Once upon a time, my only concerns on a Friday evening were where I would be socialising and who I would be socialising with, safe in the knowledge that whatever way the night might go, I’d be up bright-eyed and bushy-tailed come Saturday morning.  

Now, with hair that’s considerably more salt than pepper, Fridays are mostly spent bunkered down, fearful of the crippling hangovers that now follow any nights of excess, and that’s how I found myself channel surfing a few weeks back and stumbled upon the World Long Drive Championships from Nevada. 

Not that long-drive championships would be my thing. I attended the Irish leg of the European long-driving Championships at Hollystown Golf Club back in the mid-noughties, and after the initial “wow, they hit it so far” reaction, boredom follows quickly, but I was curious to see if Bryson DeChambeau was entered in this year’s World Championships. 

In 2021, coming the week after Bryson featured on the victorious US Ryder Cup team, having driven the green on the par-four first hole and drained the eagle putt on his way to a 3&2 singles victory over record point scorer Sergio Garcia, the heavyweights of golf media made the trek from Wisconsin to Nevada to cover the event.  

For Bryson, who has always struck me as a supreme attention-seeker, this was as close to peak popularity as he’s ever likely to encounter, because they were there for him, and him alone. That Kyle Berkshire was going for his third successive crown was a minor aside and, realistically, an inconvenience. 
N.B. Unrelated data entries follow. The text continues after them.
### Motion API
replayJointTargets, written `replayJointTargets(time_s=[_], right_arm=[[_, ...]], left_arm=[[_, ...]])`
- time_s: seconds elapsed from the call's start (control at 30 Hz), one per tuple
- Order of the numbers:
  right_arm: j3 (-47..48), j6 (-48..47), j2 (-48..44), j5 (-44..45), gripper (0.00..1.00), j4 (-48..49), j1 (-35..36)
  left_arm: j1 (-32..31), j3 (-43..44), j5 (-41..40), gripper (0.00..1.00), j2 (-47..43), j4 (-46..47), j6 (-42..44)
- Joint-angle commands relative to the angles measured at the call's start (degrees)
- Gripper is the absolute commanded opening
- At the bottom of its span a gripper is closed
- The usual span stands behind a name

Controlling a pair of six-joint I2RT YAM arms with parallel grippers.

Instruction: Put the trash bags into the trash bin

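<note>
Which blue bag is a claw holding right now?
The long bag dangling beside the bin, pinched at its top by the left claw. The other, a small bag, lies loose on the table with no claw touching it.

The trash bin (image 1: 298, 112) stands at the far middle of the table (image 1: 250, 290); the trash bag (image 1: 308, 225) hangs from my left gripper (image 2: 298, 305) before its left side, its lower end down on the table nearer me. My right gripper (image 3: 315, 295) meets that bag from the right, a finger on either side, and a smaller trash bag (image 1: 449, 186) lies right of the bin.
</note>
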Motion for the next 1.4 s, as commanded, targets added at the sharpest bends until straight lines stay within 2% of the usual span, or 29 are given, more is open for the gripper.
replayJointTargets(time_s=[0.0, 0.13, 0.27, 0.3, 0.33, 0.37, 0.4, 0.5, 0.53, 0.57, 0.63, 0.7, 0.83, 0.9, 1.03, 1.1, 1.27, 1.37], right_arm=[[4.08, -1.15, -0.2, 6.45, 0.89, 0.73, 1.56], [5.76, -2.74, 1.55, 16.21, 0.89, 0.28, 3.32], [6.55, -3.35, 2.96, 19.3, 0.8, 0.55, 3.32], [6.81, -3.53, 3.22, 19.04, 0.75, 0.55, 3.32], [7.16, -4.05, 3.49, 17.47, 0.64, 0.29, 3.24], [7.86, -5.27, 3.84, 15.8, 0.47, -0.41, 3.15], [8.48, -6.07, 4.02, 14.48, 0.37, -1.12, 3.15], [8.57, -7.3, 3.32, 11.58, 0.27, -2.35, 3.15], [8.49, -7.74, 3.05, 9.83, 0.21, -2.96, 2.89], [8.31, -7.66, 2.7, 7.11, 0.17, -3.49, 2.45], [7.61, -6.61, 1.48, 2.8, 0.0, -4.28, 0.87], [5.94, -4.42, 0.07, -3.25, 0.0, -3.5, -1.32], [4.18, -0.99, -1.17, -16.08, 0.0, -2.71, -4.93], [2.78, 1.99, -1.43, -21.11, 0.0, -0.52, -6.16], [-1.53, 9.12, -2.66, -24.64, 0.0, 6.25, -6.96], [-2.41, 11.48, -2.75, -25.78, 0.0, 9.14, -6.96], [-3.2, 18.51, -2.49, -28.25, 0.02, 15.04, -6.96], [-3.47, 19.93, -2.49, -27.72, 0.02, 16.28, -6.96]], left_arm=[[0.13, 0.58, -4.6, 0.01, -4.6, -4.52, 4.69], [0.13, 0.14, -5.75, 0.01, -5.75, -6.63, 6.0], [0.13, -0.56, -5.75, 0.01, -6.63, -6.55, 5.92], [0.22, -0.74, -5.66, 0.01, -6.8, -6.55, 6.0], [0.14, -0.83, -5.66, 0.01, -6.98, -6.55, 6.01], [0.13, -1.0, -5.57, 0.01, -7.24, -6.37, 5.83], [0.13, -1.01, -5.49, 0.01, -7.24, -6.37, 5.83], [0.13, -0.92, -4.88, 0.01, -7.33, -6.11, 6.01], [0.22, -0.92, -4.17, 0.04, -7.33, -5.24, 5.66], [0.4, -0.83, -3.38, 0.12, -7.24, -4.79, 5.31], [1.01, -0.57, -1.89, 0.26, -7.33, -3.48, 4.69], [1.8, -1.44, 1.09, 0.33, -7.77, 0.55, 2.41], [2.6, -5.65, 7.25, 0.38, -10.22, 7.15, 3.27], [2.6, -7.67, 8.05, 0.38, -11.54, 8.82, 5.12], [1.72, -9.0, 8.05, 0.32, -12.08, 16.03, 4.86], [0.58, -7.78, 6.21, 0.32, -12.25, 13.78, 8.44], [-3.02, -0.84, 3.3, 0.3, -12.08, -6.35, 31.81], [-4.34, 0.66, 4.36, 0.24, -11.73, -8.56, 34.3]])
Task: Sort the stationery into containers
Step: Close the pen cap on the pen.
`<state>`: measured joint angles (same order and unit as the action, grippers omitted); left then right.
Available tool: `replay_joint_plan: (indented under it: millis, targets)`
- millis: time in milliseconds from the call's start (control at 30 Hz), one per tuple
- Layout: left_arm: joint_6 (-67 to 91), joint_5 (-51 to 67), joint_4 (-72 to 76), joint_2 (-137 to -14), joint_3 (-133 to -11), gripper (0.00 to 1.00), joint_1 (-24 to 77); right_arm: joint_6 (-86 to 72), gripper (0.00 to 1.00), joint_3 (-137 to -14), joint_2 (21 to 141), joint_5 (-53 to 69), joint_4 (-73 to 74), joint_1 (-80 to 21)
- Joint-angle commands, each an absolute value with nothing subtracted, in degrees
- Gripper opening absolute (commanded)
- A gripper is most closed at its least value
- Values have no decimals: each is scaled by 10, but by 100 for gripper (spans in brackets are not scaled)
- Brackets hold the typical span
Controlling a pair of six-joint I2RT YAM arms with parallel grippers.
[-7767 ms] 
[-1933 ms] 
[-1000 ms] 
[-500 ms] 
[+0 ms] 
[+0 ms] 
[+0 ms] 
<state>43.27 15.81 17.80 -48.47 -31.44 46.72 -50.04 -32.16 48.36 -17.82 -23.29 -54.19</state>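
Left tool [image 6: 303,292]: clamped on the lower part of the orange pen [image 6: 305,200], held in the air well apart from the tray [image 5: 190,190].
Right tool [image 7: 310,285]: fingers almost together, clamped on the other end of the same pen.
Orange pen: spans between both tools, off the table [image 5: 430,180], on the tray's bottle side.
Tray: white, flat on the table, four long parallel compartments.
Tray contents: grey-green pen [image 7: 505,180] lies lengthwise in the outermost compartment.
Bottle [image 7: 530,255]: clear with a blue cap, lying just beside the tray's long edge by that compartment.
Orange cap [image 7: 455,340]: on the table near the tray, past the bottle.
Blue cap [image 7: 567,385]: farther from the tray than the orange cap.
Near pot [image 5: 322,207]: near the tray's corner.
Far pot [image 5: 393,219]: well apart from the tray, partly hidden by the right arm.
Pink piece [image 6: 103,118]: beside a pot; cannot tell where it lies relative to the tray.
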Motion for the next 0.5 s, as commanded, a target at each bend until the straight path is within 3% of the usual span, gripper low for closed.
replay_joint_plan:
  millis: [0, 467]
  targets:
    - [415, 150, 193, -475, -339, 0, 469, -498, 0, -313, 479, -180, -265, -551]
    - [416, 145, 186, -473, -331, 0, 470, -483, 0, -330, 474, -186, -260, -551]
And, to be fair to DeChambeau, as a proper golfer competing in a game that is tangibly linked at best, he made the quarter-finals, almost advancing to the final-four, and of course, press coverage of his feat was far and wide. 

So, in the relative vacuum that was this year’s championships, I was mildly surprised to see that Bryson’s name was indeed among the entries. I hung around long enough to watch the 2020 U.S. Open champion’s opening heat, before boredom got the better of me, but I couldn’t help reflect on how one of golf’s most polarising – therefore most compelling – figures had completely slipped off the radar.  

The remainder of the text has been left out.